By Peter Sefton
This presentation was given by Peter Sefton at the eResearch Australasia 2019 Conference in Brisbane, on the 24th of October 2019.
This presentation is part of a series of talks delivered here at eResearch Australasia - so it won’t go back over all of the detail already covered - see the introduction of datacrate in 2017 and and the 2018 update. The standard formerly known as DataCrate has been subsumed into a new standard called Research Object Crate - RO-Crate for short.
This is a recent snapshot of the makeup of the current RO-Crate team- compiled by Stian.
The website says: RO-Crate is a community effort to establish a lightweight approach to packaging research data with their metadata. It is based on schema.org annotations in JSON-LD, and aims to make best-practice in formal metadata description accessible and practical for use in a wider variety of situations, from an individual researcher working with a folder of data, to large data-intensive computational research environments.
This is a timeline for the merging of the Research Object packaging work with DataCrate - again compiled by Stian. While our DataCrate work was driven by practical concerns and a desire to describe research data with high-quality metadata Research Object shared those concerns but with more of a focus on reproducibility and detailed provenance for research data.
This is what an RO-Crate looks like if you open the HTML file that’s in the root directory (or you see one on the web).
This is the home page for RO-Crate.
Where did RO-Crate come from? RO-Crate is the marriage of Research Objects with DataCrate. It aims to build on their respective strengths, but also to draw on lessons learned from those projects and similar research data packaging efforts. For more details, see background.
Who is it for?
The RO-Crate effort brings together practitioners from very different backgrounds, and with different motivations and use-cases. Among our core target users are: a) research engaged with computation and data-intensive, wokflow-driven analysis; b) digital repository managers and infrastructure providers; c) individual researchers looking for a straight-forward tool or how-to guide to “FAIRify” their data; d) data stewards supporting research projects in creating and curating datasets.
RO-Crate is a collaboration between people all over the world, but the Editors are from Cork, Manchester and Katoomba Version one of the standard will be out in by Summer. But which summer? Standard reference points are important. Standards are important.

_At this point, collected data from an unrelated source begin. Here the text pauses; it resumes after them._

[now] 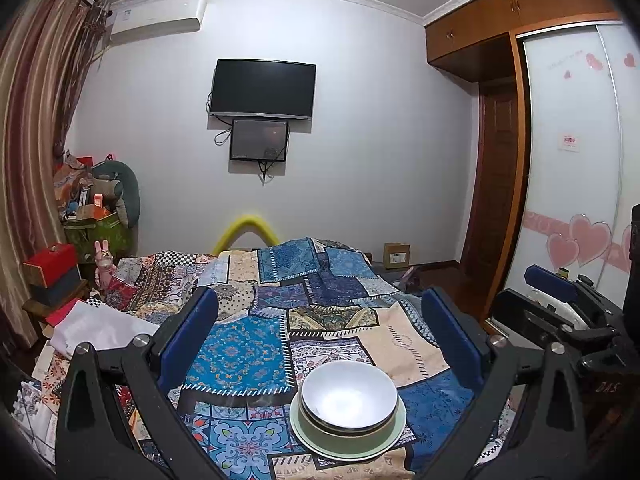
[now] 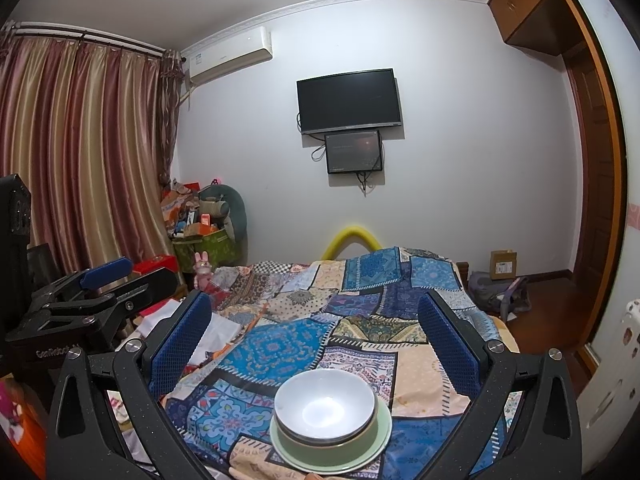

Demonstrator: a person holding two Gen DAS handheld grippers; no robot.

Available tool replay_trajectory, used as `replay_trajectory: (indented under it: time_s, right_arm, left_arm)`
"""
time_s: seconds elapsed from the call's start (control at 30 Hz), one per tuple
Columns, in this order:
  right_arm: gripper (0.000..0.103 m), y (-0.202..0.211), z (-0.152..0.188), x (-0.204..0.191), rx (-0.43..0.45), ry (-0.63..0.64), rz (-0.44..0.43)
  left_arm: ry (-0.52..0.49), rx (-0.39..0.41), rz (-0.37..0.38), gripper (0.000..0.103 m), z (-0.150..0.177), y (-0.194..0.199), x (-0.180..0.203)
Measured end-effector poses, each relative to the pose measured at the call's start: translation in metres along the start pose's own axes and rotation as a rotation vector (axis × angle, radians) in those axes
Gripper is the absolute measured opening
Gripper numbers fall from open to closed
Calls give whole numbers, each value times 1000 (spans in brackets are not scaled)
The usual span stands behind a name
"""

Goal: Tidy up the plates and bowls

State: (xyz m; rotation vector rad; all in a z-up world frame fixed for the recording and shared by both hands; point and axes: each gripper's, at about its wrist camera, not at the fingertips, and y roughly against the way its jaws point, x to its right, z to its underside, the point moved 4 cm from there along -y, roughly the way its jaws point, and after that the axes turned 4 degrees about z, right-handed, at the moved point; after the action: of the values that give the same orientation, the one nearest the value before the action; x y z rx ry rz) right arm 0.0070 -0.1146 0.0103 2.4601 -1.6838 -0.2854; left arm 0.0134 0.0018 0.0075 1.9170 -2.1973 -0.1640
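Observation:
A white bowl (image 1: 349, 396) is nested in a green bowl (image 1: 344, 432), which stands on a pale green plate (image 1: 394, 438) on the patchwork cloth. My left gripper (image 1: 320, 308) is open and empty, raised above and behind the stack. In the right wrist view the same white bowl (image 2: 326, 402), green bowl (image 2: 320, 442) and plate (image 2: 382, 436) sit low in the frame. My right gripper (image 2: 316, 312) is open and empty, also raised behind the stack. Each gripper shows at the edge of the other's view.
The patchwork cloth (image 1: 248, 344) covers a bed. White cloth and papers (image 1: 96, 324) lie at its left edge. Boxes and a cluttered basket (image 1: 92, 216) stand at the far left by curtains. A wardrobe (image 1: 568, 160) stands on the right.

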Motion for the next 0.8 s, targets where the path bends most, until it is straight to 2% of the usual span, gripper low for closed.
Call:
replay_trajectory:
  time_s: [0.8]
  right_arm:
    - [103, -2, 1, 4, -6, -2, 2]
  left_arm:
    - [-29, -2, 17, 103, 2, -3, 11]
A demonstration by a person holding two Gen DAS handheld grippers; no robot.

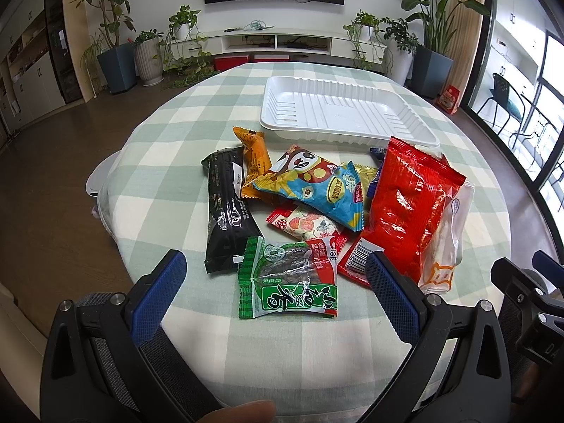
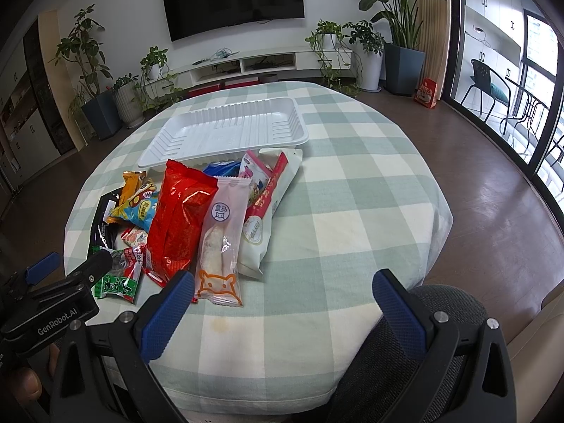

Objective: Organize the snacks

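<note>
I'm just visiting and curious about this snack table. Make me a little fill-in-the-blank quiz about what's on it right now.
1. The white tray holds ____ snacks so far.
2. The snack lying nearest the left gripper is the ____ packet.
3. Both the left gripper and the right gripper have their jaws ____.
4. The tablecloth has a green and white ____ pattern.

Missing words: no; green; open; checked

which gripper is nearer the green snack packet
Left. The left gripper, open, has the green snack packet right between its fingertips. The right gripper, also open, sits off to the packet's right, nearer the clear bread packet.
</note>
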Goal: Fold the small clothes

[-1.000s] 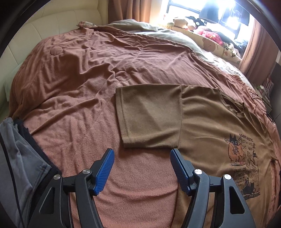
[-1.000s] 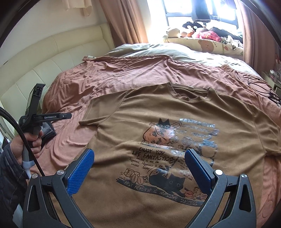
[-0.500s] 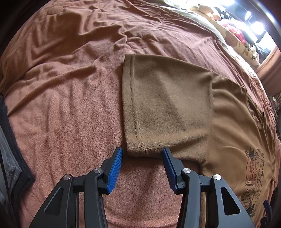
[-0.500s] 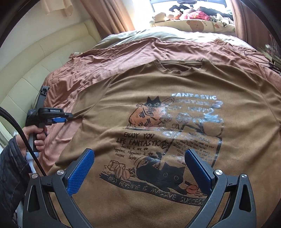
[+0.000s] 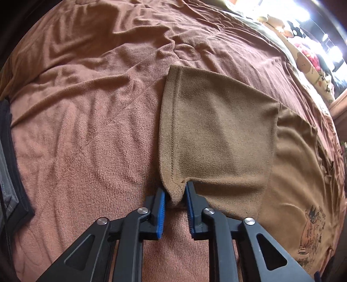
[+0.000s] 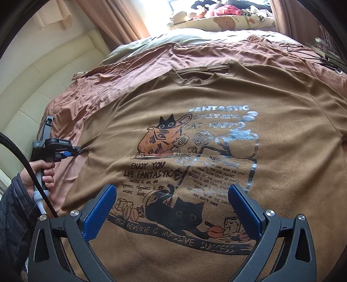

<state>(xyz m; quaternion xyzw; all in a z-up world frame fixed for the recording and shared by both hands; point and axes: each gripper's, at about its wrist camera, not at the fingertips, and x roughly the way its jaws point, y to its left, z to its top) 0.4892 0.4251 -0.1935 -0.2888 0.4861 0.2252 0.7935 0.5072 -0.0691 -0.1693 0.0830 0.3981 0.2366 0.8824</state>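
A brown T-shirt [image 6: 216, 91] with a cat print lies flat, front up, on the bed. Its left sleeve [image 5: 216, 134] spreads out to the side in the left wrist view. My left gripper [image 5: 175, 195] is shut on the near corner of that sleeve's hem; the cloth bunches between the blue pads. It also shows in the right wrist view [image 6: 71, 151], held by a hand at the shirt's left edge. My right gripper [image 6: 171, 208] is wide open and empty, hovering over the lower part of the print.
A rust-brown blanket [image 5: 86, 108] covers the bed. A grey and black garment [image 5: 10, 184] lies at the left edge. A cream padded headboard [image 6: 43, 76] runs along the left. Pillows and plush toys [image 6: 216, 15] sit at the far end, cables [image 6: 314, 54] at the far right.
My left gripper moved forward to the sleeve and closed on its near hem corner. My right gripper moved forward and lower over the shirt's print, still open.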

Which brings us the benefits of Standards. Without this standardised date format chaos would reign. What if that date had been written 05/08 or 08/05 - someone might end up eating food from May in August, or worse, eating last August’s food in May.

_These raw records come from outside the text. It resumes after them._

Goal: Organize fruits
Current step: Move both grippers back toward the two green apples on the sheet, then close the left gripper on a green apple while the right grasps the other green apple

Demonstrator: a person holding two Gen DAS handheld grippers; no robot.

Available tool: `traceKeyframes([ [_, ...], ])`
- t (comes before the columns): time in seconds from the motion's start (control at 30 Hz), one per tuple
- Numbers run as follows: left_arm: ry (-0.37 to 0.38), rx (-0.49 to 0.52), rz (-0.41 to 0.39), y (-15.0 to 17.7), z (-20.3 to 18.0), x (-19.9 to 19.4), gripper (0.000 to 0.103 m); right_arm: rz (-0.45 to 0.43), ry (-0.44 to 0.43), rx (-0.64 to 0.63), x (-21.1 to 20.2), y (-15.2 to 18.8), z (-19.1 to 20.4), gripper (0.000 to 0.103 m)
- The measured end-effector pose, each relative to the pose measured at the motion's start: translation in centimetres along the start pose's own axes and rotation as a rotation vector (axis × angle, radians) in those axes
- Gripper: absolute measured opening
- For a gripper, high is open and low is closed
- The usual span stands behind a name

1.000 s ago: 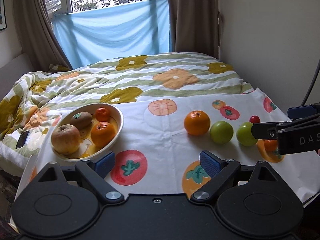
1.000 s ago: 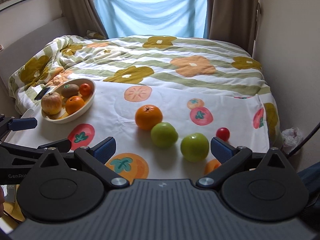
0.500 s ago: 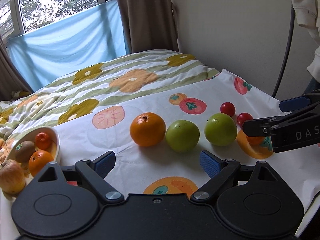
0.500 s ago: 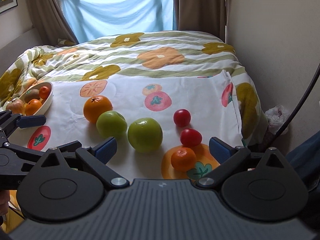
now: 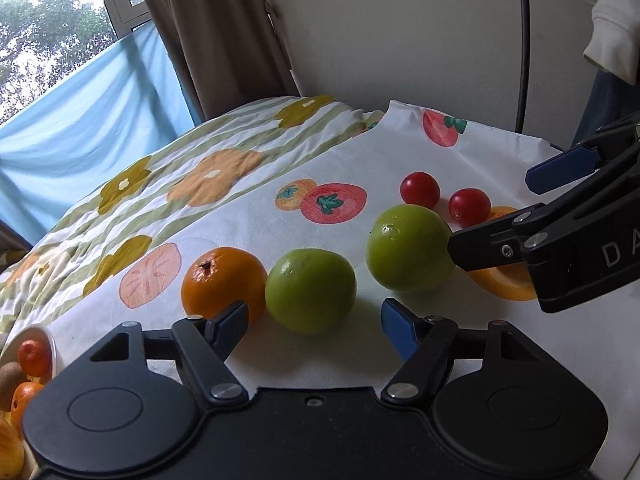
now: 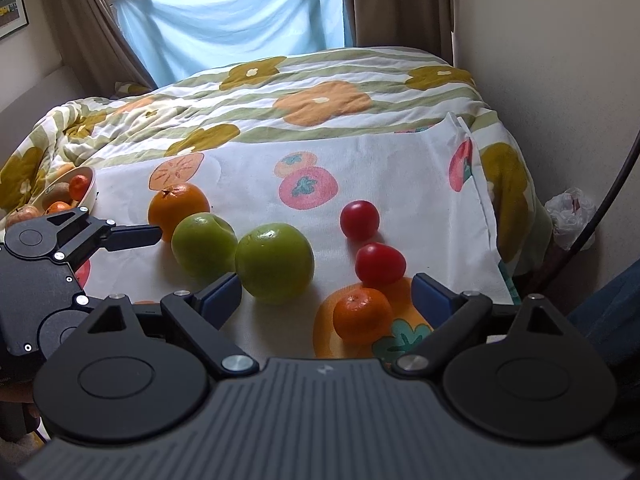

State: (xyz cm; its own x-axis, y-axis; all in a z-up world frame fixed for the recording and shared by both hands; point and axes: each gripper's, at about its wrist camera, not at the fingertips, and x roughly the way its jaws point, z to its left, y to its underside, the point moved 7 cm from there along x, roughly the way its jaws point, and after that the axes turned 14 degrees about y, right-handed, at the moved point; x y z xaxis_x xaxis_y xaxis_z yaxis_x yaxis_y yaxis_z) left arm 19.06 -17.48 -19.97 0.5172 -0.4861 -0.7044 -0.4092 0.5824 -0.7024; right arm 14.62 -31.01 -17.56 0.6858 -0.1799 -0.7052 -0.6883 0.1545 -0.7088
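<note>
On the fruit-print cloth (image 5: pixel 352 152) lie a large orange (image 5: pixel 222 280), two green apples (image 5: pixel 310 290) (image 5: pixel 408 248) and two red tomatoes (image 5: pixel 420 189) (image 5: pixel 469 206). My left gripper (image 5: pixel 314 324) is open, its jaws straddling the nearer green apple without touching. My right gripper (image 6: pixel 326 294) is open, with a small tangerine (image 6: pixel 362 314) between its jaws and the right green apple (image 6: pixel 274 262) by its left finger. A white bowl (image 6: pixel 90 194) at the far left holds several fruits.
The cloth (image 6: pixel 400 160) lies on a flowered bedspread (image 6: pixel 300 92). A wall runs close along the right side, with a black cable (image 5: pixel 520 40) and a plastic bag (image 6: pixel 570 212) on the floor. Curtains and a blue sheet hang behind.
Both grippers moved right and forward towards the loose fruit. The left now straddles the nearer green apple; the right closed in on the tangerine. The bowl has slid to the left edge.
</note>
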Motion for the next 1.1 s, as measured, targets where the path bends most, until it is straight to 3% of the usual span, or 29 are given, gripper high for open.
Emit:
traceKeyframes([
  [0.23, -0.013, 0.057, 0.0, -0.5, -0.3, 0.8, 0.071, -0.002, -0.034, -0.039, 0.6, 0.0, 1.0, 0.099],
  [0.43, -0.04, 0.087, 0.001, -0.8, -0.1, 1.2, 0.058, -0.003, -0.049, -0.065, 1.3, -0.4, 1.6, 0.097],
  [1.1, -0.04, 0.053, 0.022, 0.2, -0.2, 0.1, 0.058, 0.012, -0.108, -0.128, 3.3, -0.9, 3.6, 0.087],
])
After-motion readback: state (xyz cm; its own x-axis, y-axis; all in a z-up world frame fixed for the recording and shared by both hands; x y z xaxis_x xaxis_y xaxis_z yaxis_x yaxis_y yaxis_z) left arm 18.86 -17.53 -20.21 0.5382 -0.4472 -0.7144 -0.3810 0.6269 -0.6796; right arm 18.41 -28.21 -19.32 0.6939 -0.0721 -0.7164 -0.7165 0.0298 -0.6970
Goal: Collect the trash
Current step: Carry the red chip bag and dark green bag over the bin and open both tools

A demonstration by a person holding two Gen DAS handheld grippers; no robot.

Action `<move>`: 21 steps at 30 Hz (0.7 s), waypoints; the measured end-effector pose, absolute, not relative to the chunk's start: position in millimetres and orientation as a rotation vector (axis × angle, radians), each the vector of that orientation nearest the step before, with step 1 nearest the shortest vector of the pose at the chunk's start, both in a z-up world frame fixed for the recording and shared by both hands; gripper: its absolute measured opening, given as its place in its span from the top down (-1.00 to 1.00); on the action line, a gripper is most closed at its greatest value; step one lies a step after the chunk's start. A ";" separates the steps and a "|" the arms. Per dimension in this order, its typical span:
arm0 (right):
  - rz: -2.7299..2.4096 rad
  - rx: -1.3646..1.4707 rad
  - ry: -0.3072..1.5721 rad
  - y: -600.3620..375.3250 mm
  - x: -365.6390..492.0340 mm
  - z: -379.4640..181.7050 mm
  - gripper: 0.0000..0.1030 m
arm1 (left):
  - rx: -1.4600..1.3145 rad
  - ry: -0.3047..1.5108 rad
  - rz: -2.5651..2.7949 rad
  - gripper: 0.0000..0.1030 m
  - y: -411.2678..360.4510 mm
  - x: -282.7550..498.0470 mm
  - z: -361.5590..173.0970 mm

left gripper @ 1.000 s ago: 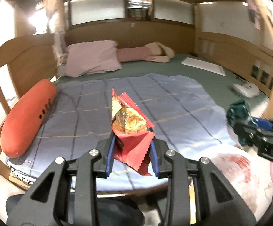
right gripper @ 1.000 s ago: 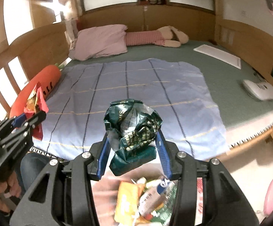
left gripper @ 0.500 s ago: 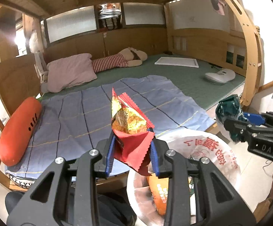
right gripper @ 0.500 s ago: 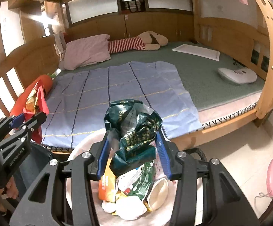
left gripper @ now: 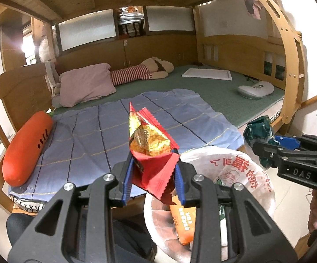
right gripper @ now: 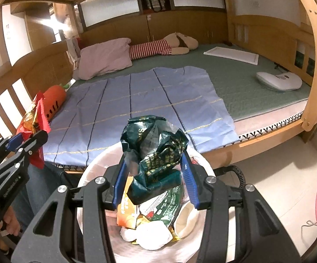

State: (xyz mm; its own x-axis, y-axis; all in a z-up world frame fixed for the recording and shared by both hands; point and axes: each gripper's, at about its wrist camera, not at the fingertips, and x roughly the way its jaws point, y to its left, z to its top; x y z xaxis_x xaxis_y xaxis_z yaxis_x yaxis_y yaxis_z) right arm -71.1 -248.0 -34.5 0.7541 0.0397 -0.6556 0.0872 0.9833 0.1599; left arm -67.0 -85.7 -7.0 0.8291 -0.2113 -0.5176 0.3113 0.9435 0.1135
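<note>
- Right, my right gripper [right gripper: 154,182] fingers are clamped on the crumpled green wrapper [right gripper: 156,151], hanging directly above the bin [right gripper: 92,175], which is lined with a white bag and already piled with trash.
- My left gripper [left gripper: 153,178] fingers pinch the red snack bag [left gripper: 151,151], over the bin's near rim, not its middle.
- Risk: releasing the left now could drop the red bag on the floor; it's light and may drift.
- Risk: the open bag may spill crumbs.
- Risk: the green wrapper may cling to a finger pad or bounce off the heap.
</note>
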 end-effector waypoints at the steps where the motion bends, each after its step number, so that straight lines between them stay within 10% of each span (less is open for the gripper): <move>1: -0.022 0.182 0.721 -247.1 -70.7 -35.2 0.09 | 0.196 0.529 -0.278 0.36 -86.3 -66.3 -7.8; 14: 0.040 0.138 0.833 -235.0 -60.0 -59.4 0.08 | 0.180 0.612 -0.319 0.36 -86.9 -54.5 -22.5; 18: 0.005 0.104 0.831 -231.1 -62.8 -59.7 -0.47 | 0.185 0.636 -0.339 0.35 -90.1 -53.5 -28.0; 21: -0.057 0.145 0.789 -243.8 -69.6 -51.5 -0.53 | 0.190 0.665 -0.369 0.34 -95.0 -52.1 -33.6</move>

Anyway, If you find a partner who’ll adopt the ISO 8601 data standard then ...
… you should marry them.
Like how we married the Research Object and DataCrate - we bonded over standardisation.
Let’s explore standards a bit more. Iif you see this in metadata - what does it mean?
Is it a name given to the resource? URI: https://www.dublincore.org/specifications/dublin-core/dcmi-terms/terms/title/
An honorific like Ms, or Dr? As it would be in the FOAF ontology.
Or a very specific meaning relating to job titles? As in Schema.org.
In RO-Crate - there’s an HTML page which ships with each dataset that allows you to browse the object in as much detail as the author described it and we are careful to avoid ambiguity by adding help links to each metadata term so you see the definition.
Just wanted to shout out to ResearchGraph - led by Amir Aryani at Swinburne Uni - they are also using schema.org.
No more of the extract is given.